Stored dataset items
######

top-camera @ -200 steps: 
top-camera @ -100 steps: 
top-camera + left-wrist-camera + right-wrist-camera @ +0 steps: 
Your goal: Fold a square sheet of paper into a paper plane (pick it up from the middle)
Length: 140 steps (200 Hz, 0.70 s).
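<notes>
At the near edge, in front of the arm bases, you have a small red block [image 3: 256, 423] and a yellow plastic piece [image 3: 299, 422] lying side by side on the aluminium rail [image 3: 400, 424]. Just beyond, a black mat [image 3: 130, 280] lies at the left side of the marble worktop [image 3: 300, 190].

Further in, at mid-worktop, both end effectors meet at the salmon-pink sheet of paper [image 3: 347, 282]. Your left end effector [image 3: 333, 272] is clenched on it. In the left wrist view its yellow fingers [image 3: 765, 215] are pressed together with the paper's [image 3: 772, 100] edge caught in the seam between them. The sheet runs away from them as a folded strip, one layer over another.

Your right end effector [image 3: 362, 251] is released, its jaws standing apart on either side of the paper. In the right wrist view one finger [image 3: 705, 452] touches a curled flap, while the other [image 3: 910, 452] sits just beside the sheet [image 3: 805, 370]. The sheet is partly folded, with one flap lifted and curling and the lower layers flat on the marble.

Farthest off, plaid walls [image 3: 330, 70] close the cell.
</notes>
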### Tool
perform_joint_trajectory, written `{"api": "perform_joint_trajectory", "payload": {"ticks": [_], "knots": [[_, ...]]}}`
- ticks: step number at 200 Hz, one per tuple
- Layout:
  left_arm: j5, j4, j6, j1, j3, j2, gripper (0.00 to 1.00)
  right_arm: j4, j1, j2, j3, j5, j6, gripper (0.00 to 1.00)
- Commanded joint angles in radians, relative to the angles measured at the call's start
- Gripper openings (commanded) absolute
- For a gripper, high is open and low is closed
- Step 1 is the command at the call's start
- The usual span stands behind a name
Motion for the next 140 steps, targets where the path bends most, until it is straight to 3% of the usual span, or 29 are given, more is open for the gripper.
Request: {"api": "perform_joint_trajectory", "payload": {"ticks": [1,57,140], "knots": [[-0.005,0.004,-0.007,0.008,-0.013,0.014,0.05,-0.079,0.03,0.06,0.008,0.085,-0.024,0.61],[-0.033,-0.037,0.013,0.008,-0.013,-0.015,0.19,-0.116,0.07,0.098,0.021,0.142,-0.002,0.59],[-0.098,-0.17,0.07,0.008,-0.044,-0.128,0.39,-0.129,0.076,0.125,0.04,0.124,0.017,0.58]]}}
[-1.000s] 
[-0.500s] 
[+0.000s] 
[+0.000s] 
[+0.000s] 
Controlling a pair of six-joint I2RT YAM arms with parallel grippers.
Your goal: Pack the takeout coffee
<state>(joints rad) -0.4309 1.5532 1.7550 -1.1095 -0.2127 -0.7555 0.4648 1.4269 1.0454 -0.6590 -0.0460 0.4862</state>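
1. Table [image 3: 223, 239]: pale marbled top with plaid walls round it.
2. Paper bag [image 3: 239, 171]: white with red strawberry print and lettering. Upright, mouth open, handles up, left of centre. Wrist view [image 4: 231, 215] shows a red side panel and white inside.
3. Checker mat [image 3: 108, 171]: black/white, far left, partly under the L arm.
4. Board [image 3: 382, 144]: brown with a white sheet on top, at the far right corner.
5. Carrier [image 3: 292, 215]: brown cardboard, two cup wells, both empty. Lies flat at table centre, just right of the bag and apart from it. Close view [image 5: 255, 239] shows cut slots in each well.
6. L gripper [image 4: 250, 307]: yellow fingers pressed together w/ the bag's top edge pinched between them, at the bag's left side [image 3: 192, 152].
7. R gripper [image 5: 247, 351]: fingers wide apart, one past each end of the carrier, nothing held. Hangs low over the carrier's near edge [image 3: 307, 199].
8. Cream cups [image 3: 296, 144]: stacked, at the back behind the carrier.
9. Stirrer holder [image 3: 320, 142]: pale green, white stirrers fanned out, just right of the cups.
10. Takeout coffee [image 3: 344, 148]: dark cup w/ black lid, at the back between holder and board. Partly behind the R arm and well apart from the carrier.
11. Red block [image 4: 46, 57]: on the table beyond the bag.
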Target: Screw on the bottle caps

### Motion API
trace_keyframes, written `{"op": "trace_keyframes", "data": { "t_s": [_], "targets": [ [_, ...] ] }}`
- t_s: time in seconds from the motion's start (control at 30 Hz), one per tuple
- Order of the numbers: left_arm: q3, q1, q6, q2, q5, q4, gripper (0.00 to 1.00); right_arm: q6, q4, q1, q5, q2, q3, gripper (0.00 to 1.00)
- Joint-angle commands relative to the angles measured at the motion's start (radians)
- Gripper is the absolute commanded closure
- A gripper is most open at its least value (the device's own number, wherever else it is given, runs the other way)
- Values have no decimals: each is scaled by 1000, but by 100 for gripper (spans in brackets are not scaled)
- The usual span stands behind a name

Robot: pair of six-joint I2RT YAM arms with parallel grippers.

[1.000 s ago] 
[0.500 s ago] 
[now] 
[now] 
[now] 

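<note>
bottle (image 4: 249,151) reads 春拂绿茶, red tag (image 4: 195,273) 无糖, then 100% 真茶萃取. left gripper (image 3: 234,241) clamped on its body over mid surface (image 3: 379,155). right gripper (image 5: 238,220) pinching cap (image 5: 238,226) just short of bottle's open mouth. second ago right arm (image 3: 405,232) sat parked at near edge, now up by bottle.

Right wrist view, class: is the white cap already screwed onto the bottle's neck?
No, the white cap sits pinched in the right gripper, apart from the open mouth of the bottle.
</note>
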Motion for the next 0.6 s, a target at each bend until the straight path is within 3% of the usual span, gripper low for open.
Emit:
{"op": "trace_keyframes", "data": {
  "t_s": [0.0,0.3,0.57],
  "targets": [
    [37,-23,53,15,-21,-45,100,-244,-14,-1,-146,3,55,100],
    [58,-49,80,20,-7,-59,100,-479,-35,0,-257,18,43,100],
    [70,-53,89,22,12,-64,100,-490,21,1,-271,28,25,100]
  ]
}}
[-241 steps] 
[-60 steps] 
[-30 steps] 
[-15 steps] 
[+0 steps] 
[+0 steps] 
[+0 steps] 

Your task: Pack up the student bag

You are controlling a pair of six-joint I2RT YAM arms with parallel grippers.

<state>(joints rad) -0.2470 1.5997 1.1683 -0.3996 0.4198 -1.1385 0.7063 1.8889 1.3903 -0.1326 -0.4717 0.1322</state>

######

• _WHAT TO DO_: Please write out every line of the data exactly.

• _RESULT OF THE TASK_:
top-camera @ -200 steps: 
top-camera @ -100 steps: 
top-camera + left-wrist-camera + right-wrist-camera @ +0 steps: 
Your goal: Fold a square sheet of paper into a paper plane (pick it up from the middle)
Length: 140 steps (200 Hz, 0.70 s).
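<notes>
At the near edge, in front of the arm bases, you have a small red block [image 3: 256, 423] and a yellow plastic piece [image 3: 299, 422] lying side by side on the aluminium rail [image 3: 400, 424]. Just beyond, a black mat [image 3: 130, 280] lies at the left side of the marble worktop [image 3: 300, 190].

Further in, at mid-worktop, both end effectors meet at the salmon-pink sheet of paper [image 3: 347, 282]. Your left end effector [image 3: 333, 272] is clenched on it. In the left wrist view its yellow fingers [image 3: 765, 215] are pressed together with the paper's [image 3: 772, 100] edge caught in the seam between them. The sheet runs away from them as a folded strip, one layer over another.

Your right end effector [image 3: 362, 251] is released, its jaws standing apart on either side of the paper. In the right wrist view one finger [image 3: 705, 452] touches a curled flap, while the other [image 3: 910, 452] sits just beside the sheet [image 3: 805, 370]. The sheet is partly folded, with one flap lifted and curling and the lower layers flat on the marble.

Farthest off, plaid walls [image 3: 330, 70] close the cell.
</notes>
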### Tool
perform_joint_trajectory, written `{"api": "perform_joint_trajectory", "payload": {"ticks": [_], "knots": [[_, ...]]}}`
- ticks: step number at 200 Hz, one per tuple
- Layout:
  left_arm: j5, j4, j6, j1, j3, j2, gripper (0.00 to 1.00)
  right_arm: j4, j1, j2, j3, j5, j6, gripper (0.00 to 1.00)
- Commanded joint angles in radians, relative to the angles measured at the call's start
- Gripper openings (commanded) absolute
- For a gripper, high is open and low is closed
- Step 1 is the command at the call's start
- The usual span stands behind a name
Motion for the next 140 steps, targets where the path bends most, until it is straight to 3% of the usual span, or 29 are given, more is open for the gripper.
Request: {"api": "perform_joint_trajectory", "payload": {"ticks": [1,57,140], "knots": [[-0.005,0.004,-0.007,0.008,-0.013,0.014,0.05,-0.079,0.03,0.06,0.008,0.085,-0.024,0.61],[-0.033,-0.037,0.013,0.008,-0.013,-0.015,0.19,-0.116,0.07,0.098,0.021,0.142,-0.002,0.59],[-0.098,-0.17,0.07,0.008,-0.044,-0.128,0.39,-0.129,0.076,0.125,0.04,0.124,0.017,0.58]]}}
[-1.000s] 
[-0.500s] 
[+0.000s] 
[+0.000s] 
[+0.000s] 
Controlling a pair of six-joint I2RT YAM arms with parallel grippers.
Your goal: Pack the takeout coffee
<state>(joints rad) -0.4309 1.5532 1.7550 -1.1095 -0.2127 -0.7555 0.4648 1.4269 1.0454 -0.6590 -0.0460 0.4862</state>
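1. Table [image 3: 223, 239]: pale marbled top with plaid walls round it.
2. Paper bag [image 3: 239, 171]: white with red strawberry print and lettering. Upright, mouth open, handles up, left of centre. Wrist view [image 4: 231, 215] shows a red side panel and white inside.
3. Checker mat [image 3: 108, 171]: black/white, far left, partly under the L arm.
4. Board [image 3: 382, 144]: brown with a white sheet on top, at the far right corner.
5. Carrier [image 3: 292, 215]: brown cardboard, two cup wells, both empty. Lies flat at table centre, just right of the bag and apart from it. Close view [image 5: 255, 239] shows cut slots in each well.
6. L gripper [image 4: 250, 307]: yellow fingers pressed together w/ the bag's top edge pinched between them, at the bag's left side [image 3: 192, 152].
7. R gripper [image 5: 247, 351]: fingers wide apart, one past each end of the carrier, nothing held. Hangs low over the carrier's near edge [image 3: 307, 199].
8. Cream cups [image 3: 296, 144]: stacked, at the back behind the carrier.
9. Stirrer holder [image 3: 320, 142]: pale green, white stirrers fanned out, just right of the cups.
10. Takeout coffee [image 3: 344, 148]: dark cup w/ black lid, at the back between holder and board. Partly behind the R arm and well apart from the carrier.
11. Red block [image 4: 46, 57]: on the table beyond the bag.
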Target: Screw on the bottle caps

### Motion API
trace_keyframes, written `{"op": "trace_keyframes", "data": { "t_s": [_], "targets": [ [_, ...] ] }}`
- t_s: time in seconds from the motion's start (control at 30 Hz), one per tuple
- Order of the numbers: left_arm: q3, q1, q6, q2, q5, q4, gripper (0.00 to 1.00); right_arm: q6, q4, q1, q5, q2, q3, gripper (0.00 to 1.00)
- Joint-angle commands relative to the angles measured at the motion's start (radians)
- Gripper is the absolute commanded closure
- A gripper is most open at its least value (the device's own number, wherever else it is given, runs the other way)
- Values have no decimals: each is scaled by 1000, but by 100 for gripper (spans in brackets are not scaled)
- The usual span stands behind a name

Robot: pair of six-joint I2RT YAM arms with parallel grippers.

[1.000 s ago] 
[0.500 s ago] 
[now] 
[now] 
[now] 

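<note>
bottle (image 4: 249,151) reads 春拂绿茶, red tag (image 4: 195,273) 无糖, then 100% 真茶萃取. left gripper (image 3: 234,241) clamped on its body over mid surface (image 3: 379,155). right gripper (image 5: 238,220) pinching cap (image 5: 238,226) just short of bottle's open mouth. second ago right arm (image 3: 405,232) sat parked at near edge, now up by bottle.

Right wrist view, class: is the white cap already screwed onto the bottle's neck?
No, the white cap sits pinched in the right gripper, apart from the open mouth of the bottle.
</note>
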Motion for the next 0.6 s, a target at each bend until the straight path is within 3% of the usual span, gripper low for open.
Emit:
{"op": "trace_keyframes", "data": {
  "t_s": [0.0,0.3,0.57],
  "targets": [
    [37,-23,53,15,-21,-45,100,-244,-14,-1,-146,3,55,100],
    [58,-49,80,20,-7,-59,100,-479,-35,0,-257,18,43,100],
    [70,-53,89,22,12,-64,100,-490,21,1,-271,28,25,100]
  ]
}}
[-241 steps] 
[-60 steps] 
[-30 steps] 
[-15 steps] 
[+0 steps] 
[+0 steps] 
[+0 steps] 

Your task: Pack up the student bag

You are controlling a pair of six-joint I2RT YAM arms with parallel grippers.

<state>(joints rad) -0.2470 1.5997 1.1683 -0.3996 0.4198 -1.1385 0.7063 1.8889 1.3903 -0.1326 -0.4717 0.1322</state>

No additional output is needed.